- Born: Serhii Leonidovych Kotenko 16 July 1967 Haisyn, Vinnytsia Oblast, Ukrainian SSR, USSR
- Died: 9 March 2022 (aged 54) near Zaporizhzhia, Zaporizhzhia Oblast, Ukraine
- Allegiance: Ukraine
- Branch: Ukrainian Ground Forces
- Service years: 1989–2022
- Rank: Colonel
- Conflicts: Russo-Ukrainian War War in Donbas; Russian invasion of Ukraine Southern Ukraine campaign †; ; ;
- Awards: Order of Bohdan Khmelnytsky Order of the Gold Star (posthumously)

= Serhii Kotenko =

Ukrainian soldier (1967–2022)

Serhii Leonidovych Kotenko (Сергій Леонідович Котенко; 16 July 1967 – 9 March 2022) was a Ukrainian military officer and participant in the Russian invasion of Ukraine who posthumously received the Hero of Ukraine on 16 March 2022. Prior to the war, he was head of the Haisyn District State Administration (2014–2015) and Commander of the 9th Separate Motorized Infantry Battalion.

== Biography ==
Serhii Kotenko was born in Haisyn, Vinnytsia Oblast. He graduated from Kamianets-Podilskyi Higher Military Engineering Command School in 1989. He served in the army for 22 years. In 2014–2015, he headed the Haisyn Regional State Administration, and later returned to military service. He was the commander of the 9th Separate Motorized Infantry Battalion "Vinnytsia Scythians".

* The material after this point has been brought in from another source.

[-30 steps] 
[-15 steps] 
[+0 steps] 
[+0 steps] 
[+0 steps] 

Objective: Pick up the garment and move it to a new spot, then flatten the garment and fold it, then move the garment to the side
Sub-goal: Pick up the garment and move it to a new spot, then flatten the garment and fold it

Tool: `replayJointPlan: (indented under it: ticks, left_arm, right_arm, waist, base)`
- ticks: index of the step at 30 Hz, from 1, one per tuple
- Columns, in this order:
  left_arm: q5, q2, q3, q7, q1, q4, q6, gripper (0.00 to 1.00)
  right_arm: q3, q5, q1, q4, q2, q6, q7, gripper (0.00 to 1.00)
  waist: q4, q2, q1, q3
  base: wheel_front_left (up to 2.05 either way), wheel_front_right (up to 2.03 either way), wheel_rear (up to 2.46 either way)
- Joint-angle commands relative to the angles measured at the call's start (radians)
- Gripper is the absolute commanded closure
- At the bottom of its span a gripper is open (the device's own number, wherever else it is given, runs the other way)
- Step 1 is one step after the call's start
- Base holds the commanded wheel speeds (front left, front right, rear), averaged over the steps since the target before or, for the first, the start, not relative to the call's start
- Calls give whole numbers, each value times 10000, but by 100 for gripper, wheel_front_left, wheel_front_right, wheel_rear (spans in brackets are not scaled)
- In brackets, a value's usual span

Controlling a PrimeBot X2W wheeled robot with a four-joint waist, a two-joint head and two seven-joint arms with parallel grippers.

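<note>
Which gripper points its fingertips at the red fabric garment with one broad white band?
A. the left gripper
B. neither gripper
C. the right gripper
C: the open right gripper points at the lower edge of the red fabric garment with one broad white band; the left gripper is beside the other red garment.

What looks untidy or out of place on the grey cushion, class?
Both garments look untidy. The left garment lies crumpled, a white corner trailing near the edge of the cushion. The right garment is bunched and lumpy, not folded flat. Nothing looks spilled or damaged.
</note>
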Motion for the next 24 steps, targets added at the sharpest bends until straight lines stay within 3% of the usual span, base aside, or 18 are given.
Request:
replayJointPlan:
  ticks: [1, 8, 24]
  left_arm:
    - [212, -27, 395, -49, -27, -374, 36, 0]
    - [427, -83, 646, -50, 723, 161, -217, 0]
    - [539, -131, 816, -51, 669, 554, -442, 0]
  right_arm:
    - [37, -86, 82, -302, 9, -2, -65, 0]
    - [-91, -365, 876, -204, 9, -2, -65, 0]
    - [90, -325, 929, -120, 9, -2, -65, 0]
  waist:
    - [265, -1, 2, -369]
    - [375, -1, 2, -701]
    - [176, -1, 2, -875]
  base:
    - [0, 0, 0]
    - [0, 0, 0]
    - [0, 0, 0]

From 24 February 2022, he took part in the Russo-Ukrainian War, redeploying his forces to Vasylivka in the Zaporizhzhia Oblast. He died on 9 March 2022, in a battle with Russian forces near Zaporizhzhia. He was buried on 11 March in the town of Haisyn, Vinnytsia region. Two days earlier, his brother Oleksandr Kotenko (October 23, 1971 – March 7, 2022), serving in the Aidar Battalion, was killed in action near Mykolaiv.

In December 2022 a street in Kyiv that was named after Russian general Alexander Suvorov was renamed to Serhii Kotenko Street.

== Awards ==

- The title of "Hero of Ukraine" with the deigning Order of the Golden Star (2022, posthumously) for personal courage and heroism shown in defending the state sovereignty and territorial integrity of Ukraine, loyalty to the military oath.
- Order of Bohdan Khmelnytsky III degree (2019) for significant personal merits in defending the state sovereignty and territorial integrity of Ukraine, civic courage, dedication to upholding the constitutional principles of democracy, human rights and freedoms, significant contribution to cultural and educational development, active volunteering.